Wireguard with Mullvad VPN

[ooompa]

For the past few days I have struggled to complete the setup and finally got to the point where I am connected to server I am supposed to, but something isn't right.

1. Per Mullvad's website I am leaking DNS. Under "Leaking DNS servers", it shows both Mullvad's DNS and 1 or 2 of my local IP's DNS addresses.
2. There is constant packet loss (3-10%) displayed in the gateway table in the dashboard menu
3. Some websites, including all of Google, don't load.

Thanks for help.

[Greelan]

Not sure how you have configured your setup, but this may help: https://forum.opnsense.org/index.php?topic=21205.msg99309#msg99309

[ooompa]

I tried to set it up using auto-populated public and private keys and it didn't work for some reason. Then I used Mullvad's public and private key pair and it worked. I mean as-is, with DNS not working right.

I will go through your guide and try to set it up like you. And report back.

Thanks!

[Greelan]

I've never used Mullvad myself but based on their Linux script ( https://mullvad.net/media/files/mullvad-wg.sh ) there is an API for uploading your public key and getting the endpoint info. Alternatively they may also have a web interface for managing keys on your account

[ooompa]

I am still failing :(

Yes, I have used their pair of keys, not the OPNsense's own generated keys (there was no connection whatsoever then).

Should I post the screenshots of my setup for discussion?

[lfirewall1243]

I tried to set it up using auto-populated public and private keys and it didn't work for some reason. Then I used Mullvad's public and private key pair and it worked. I mean as-is, with DNS not working right.

I will go through your guide and try to set it up like you. And report back.

Thanks!

I don't think your DNS leak is a Key problem.
When the keys are okay - the connection is up
If not it's down.

I think you are routing stuff wrong (not over the vpn).

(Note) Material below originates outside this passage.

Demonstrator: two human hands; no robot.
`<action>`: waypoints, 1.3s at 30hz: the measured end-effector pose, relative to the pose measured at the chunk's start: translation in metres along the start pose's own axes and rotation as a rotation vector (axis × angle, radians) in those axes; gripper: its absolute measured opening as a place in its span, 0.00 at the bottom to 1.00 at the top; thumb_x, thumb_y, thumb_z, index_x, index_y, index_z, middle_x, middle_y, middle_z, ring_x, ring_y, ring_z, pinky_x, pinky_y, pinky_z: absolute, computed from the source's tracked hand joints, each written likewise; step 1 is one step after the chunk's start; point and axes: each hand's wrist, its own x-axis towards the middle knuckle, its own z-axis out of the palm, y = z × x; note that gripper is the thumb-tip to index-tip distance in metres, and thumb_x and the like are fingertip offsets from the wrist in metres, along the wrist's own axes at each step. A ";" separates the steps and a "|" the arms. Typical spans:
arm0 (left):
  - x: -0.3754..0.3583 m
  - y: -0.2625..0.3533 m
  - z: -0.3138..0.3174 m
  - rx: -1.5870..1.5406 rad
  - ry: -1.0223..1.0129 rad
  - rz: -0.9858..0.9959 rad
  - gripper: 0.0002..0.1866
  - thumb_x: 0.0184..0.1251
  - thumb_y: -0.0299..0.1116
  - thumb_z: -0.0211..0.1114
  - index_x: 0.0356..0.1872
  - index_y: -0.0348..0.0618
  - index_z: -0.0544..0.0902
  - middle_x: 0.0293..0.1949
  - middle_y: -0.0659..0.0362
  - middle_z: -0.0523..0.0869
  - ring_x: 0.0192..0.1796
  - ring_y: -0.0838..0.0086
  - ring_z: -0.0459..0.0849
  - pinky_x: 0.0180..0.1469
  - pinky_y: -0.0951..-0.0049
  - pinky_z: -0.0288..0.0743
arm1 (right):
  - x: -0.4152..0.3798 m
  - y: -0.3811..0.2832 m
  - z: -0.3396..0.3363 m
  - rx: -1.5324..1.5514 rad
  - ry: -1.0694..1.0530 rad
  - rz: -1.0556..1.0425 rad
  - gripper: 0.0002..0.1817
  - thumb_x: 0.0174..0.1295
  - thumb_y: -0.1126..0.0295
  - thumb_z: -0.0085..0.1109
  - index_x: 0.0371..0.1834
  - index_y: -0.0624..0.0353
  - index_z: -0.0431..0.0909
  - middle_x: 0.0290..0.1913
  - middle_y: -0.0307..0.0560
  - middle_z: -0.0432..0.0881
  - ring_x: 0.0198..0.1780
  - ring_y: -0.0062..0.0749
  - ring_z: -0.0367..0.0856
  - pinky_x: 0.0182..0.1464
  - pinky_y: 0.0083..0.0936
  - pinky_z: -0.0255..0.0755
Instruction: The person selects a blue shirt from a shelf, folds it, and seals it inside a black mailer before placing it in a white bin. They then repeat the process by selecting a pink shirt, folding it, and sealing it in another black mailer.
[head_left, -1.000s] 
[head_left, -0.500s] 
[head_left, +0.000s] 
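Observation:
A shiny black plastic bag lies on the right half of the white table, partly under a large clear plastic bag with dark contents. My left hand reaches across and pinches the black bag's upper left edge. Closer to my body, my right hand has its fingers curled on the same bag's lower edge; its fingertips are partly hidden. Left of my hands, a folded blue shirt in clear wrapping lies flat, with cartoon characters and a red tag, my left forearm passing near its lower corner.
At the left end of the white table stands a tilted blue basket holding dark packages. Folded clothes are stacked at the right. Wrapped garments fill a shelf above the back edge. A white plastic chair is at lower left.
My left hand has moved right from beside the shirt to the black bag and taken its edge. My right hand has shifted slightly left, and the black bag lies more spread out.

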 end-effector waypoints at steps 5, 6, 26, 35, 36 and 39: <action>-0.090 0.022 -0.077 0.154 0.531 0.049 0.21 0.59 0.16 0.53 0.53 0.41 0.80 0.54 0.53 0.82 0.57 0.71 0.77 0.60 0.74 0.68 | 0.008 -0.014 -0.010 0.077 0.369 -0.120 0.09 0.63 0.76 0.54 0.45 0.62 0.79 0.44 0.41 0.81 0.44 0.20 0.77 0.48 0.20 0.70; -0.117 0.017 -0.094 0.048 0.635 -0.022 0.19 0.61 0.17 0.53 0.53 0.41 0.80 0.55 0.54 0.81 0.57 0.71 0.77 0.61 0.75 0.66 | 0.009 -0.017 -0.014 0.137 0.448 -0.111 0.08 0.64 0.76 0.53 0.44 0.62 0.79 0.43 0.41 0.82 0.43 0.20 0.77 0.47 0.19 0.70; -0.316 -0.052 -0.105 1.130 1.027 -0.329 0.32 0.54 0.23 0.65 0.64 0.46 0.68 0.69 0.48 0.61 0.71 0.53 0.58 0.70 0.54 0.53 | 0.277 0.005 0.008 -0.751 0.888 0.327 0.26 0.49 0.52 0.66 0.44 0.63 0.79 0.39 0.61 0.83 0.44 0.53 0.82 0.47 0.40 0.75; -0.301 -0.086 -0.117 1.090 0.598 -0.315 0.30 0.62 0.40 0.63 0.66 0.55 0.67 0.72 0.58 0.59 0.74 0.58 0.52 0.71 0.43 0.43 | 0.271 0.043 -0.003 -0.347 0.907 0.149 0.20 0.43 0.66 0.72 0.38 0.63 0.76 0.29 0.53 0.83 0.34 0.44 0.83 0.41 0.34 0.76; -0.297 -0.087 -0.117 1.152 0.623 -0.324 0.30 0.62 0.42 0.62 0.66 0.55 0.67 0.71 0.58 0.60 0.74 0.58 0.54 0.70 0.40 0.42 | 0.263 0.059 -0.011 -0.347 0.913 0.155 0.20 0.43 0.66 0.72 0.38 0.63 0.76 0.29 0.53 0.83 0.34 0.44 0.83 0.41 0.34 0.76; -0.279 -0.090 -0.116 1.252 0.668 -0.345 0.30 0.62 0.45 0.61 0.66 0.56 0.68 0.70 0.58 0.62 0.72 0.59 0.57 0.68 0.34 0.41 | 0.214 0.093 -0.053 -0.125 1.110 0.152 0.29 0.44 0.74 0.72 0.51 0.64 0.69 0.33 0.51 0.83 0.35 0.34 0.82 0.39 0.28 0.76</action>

Please show your fw rules, and gateway config

And a network plan please :)

[ooompa]

Yeah, I keep trying different guides to fix it and now the connection is down altogether. I bet the config is messed up somewhere. I am very new to this and it looks like about 8 screens have to be set just right to make it work.

I am getting my internet through DSL modem, which is bridged to a thin client running OPNsense and it handles the PPPOE login. Then it goes to a managed switch and to an AP.

Hopefully these are all you will need. I am not worried about my keys as I will change them once this is running.

[lfirewall1243]

Does the Wireguard key exchange work (connection up)?

[ooompa]

Not sure if that proves it, but there is a key under the handshakes tab.

wg0   01KgzQY+pT7Q+GPUa1ijj0YgdN5owMaK9ViRZO4dIWo=   1613767992

Gateway is offline and shows 100% packet loss.

[Greelan]

Those firewall/NAT rules look a bit confused to me. Explain what networks you have locally and what you are trying to achieve with them over WG

I also still think the setup is odd in terms of having the same keys locally and on the endpoint

[ooompa]

For testing purposes and when I have to use WAN connection, I have some of my devices with separate rules to bypass the VPN.

Then everything else goes to VPN.

Not sure if it's set up right. Feel free to criticize :)

[Greelan]

That still doesn't tell me what local networks you have

[ooompa]

Just 1 network, LAN. 192.168.10.x

[Greelan]

And you want to send all external traffic from that LAN network down the tunnel, or only from some hosts in that network?

[ooompa]

All traffic, except for Roku. I also want to be able to quickly disable VPN on particular device.